It is no wonder that the ancients called the letter ‘akshara’ or that which is not destroyed. A recent spate of birthdays, death anniversaries and even deaths of well-known writers prompted this thought. A writer touches so many lives, the lives of a number of people they have never seen or even thought of. The only thing that is shared between the writer and the reader is a common sensibility and the poet sings for the people of similar mind (‘samanahridayarkkayi padunnu njan’) stated the poet. The age, the nationality, the colour of the skin, even the language that they normally use don’t matter when the writer and the reader share this invisible bond.
Another reason for realising anew this immutability of the word is that a consciousness of the mutable nature of political power and military might was clearly illustrated. We have seen what happens to the celebrations and feasts in where their names mattered in the course of time. A political leader, a prime minister or a military leader is at the mercy of his successors. A screen over their names over a period of time and a generation grows up who have not heard of them. A Winston Churchill who was the hero of the people during the Second World War can be seen as a racist and a bigot a couple of generations later. A Jawaharlal Nehru who was the first prime minister of the nation and the longest-serving one can be forgotten in the celebration of a jubilee of his country’s independence. Statues can be brought down, other statues installed, a curtain drawn over people as if they had never existed or done anything. And as I said earlier, in a generation of two, these people might be forgotten.
But this rarely ever happens to a good book. Vyasa and Homer and Shakespeare and Kalidasa continue to exert their spell over people, not just entertaining them, but showing them lives and attitudes that illumine their own lives to them. They remain in spite of fashions and tastes changing. They touch lives that they had never even thought of. They change lives when people read them with understanding. And so also even contemporary writing which cannot yet be elevated to the status of a classic. Especially, a piece of imaginative writing. It can change the understanding of the people as speeches and perorations cannot.
I find it easy to believe that the world started with a Word. It is words that give life to images, a word signifies something or someone and brings a thing or a person to the forefront of our memory, keeping them also safe from loss and destruction. That is why it is such a tragedy when these immutable words lose their meaning, when the ‘palace of love’ actually is a place of torture. No wonder Albert Camus mourned, ‘When the imagination sleeps, words are emptied of their meaning’. And when words are emptied of their meaning life itself loses its meaning. Words carry so much power, they remain for so long, that corrupting them (oh, not the natural mutation of words into other meanings, but the wanton falsification of meaning) is an unforgiveable offense. If you cannot trust the verity of words, you cannot trust anything. Words have to be backed by meaning, to have any value. We can only say sadly with Hamlet that words without thoughts are worthless when words fly up and thoughts remain below. Words by their very nature are sacred.

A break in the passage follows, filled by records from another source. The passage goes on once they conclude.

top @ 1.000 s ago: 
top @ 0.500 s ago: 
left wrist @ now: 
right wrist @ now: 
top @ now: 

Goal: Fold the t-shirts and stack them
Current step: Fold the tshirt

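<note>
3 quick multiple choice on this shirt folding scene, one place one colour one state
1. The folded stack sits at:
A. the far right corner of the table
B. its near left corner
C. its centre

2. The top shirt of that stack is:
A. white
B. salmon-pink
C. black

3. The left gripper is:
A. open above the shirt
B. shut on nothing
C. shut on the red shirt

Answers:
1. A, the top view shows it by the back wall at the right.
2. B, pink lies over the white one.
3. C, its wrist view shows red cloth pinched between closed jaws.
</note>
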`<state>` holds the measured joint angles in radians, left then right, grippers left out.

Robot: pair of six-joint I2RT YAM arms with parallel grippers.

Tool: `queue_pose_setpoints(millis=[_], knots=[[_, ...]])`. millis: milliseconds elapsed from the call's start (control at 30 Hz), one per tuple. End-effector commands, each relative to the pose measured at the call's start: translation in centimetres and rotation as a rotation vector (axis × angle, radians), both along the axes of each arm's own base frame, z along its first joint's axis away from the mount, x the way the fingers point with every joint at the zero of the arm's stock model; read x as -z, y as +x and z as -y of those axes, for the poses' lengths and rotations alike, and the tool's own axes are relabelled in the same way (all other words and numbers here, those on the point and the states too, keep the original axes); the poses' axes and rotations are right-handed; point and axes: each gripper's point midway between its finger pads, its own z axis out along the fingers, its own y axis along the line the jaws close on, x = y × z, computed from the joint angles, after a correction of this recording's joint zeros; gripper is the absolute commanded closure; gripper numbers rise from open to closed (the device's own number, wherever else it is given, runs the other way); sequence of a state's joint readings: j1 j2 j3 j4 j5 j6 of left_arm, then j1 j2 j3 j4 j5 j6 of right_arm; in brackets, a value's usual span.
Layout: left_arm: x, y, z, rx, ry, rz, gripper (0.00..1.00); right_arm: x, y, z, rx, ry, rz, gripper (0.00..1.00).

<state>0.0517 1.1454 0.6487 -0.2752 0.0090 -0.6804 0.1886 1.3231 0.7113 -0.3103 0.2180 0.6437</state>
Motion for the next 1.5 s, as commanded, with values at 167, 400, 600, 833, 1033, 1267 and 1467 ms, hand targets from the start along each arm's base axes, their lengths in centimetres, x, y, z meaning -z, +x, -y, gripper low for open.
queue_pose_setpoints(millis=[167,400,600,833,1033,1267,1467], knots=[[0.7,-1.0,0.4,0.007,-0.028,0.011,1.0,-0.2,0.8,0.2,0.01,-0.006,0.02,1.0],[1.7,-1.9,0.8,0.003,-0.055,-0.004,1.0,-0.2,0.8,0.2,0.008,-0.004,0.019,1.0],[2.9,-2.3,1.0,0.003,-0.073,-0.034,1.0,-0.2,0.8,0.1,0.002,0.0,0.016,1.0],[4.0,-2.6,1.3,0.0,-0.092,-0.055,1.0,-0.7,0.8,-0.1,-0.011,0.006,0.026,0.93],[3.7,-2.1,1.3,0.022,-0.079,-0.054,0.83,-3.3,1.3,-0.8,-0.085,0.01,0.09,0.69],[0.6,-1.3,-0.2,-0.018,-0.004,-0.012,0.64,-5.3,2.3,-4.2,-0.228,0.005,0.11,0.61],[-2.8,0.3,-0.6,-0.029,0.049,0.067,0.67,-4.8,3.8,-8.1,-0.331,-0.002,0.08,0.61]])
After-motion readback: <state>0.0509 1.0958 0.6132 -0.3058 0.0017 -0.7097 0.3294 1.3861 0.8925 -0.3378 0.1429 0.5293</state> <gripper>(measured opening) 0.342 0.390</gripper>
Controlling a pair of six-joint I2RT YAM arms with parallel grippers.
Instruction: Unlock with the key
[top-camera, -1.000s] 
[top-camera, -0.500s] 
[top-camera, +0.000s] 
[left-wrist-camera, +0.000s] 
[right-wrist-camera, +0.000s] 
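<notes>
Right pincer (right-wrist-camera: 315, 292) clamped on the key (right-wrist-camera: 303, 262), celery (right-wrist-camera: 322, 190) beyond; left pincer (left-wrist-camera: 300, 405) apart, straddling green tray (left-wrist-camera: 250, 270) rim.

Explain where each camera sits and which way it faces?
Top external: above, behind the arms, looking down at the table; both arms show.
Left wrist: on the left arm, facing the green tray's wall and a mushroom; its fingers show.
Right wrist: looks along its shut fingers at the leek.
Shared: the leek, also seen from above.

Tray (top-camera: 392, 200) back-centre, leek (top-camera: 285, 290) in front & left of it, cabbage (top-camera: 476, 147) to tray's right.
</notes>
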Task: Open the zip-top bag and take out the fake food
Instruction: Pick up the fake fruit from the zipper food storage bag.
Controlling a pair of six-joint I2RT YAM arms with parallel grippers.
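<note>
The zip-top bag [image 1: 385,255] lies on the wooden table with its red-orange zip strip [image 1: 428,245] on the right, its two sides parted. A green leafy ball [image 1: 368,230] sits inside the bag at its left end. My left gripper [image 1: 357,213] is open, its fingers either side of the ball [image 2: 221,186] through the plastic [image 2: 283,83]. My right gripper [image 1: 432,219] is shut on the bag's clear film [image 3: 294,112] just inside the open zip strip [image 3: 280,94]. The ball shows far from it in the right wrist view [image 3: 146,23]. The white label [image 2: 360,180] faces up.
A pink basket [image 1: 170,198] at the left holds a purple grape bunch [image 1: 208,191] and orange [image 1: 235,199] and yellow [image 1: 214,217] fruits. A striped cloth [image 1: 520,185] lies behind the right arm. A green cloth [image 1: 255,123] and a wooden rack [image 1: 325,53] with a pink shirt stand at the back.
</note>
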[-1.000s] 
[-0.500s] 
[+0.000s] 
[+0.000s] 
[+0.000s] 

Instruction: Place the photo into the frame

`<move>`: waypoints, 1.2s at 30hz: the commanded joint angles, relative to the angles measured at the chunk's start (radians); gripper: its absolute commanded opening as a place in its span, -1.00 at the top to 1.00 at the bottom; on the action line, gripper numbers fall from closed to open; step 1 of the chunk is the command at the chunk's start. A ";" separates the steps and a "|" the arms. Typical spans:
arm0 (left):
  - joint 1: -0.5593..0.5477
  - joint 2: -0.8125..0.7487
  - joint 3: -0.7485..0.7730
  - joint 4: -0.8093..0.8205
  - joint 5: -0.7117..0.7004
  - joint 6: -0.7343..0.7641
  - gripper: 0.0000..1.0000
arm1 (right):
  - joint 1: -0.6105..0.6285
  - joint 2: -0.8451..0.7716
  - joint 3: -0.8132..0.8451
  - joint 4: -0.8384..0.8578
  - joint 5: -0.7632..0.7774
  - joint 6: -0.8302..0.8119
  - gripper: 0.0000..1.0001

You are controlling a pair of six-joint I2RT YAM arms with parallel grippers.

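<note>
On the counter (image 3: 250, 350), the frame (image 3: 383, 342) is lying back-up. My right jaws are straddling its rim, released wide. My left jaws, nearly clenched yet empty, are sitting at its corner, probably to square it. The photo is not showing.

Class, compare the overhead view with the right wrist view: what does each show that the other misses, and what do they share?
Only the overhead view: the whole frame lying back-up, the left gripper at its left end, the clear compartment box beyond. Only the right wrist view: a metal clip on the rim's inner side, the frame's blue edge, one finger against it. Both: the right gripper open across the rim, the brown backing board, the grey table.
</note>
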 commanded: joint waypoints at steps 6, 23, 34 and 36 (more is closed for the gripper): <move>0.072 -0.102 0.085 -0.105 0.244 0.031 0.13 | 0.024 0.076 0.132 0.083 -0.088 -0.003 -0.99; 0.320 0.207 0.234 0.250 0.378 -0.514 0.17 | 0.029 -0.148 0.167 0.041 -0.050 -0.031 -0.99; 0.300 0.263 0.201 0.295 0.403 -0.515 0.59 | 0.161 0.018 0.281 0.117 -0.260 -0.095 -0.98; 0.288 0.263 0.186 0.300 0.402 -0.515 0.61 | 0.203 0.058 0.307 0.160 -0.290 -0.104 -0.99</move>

After all, being ‘akshara’, they have to endure for ever and they endure only if they have meanings that can be understood by everyone. It is imagination that bolsters up these meanings and that is why writers matter. It is the imaginative use of the word that endures long after the practical words lose their import. We do need to celebrate the writers who gave us words that we remember still, whom we quote with reverence. We need to acknowledge the value of words. And so, we say with the poet, ‘The word and nought else/ in time endures. / not you long after, / perished and mute/ will last, but the defter viol and lute.’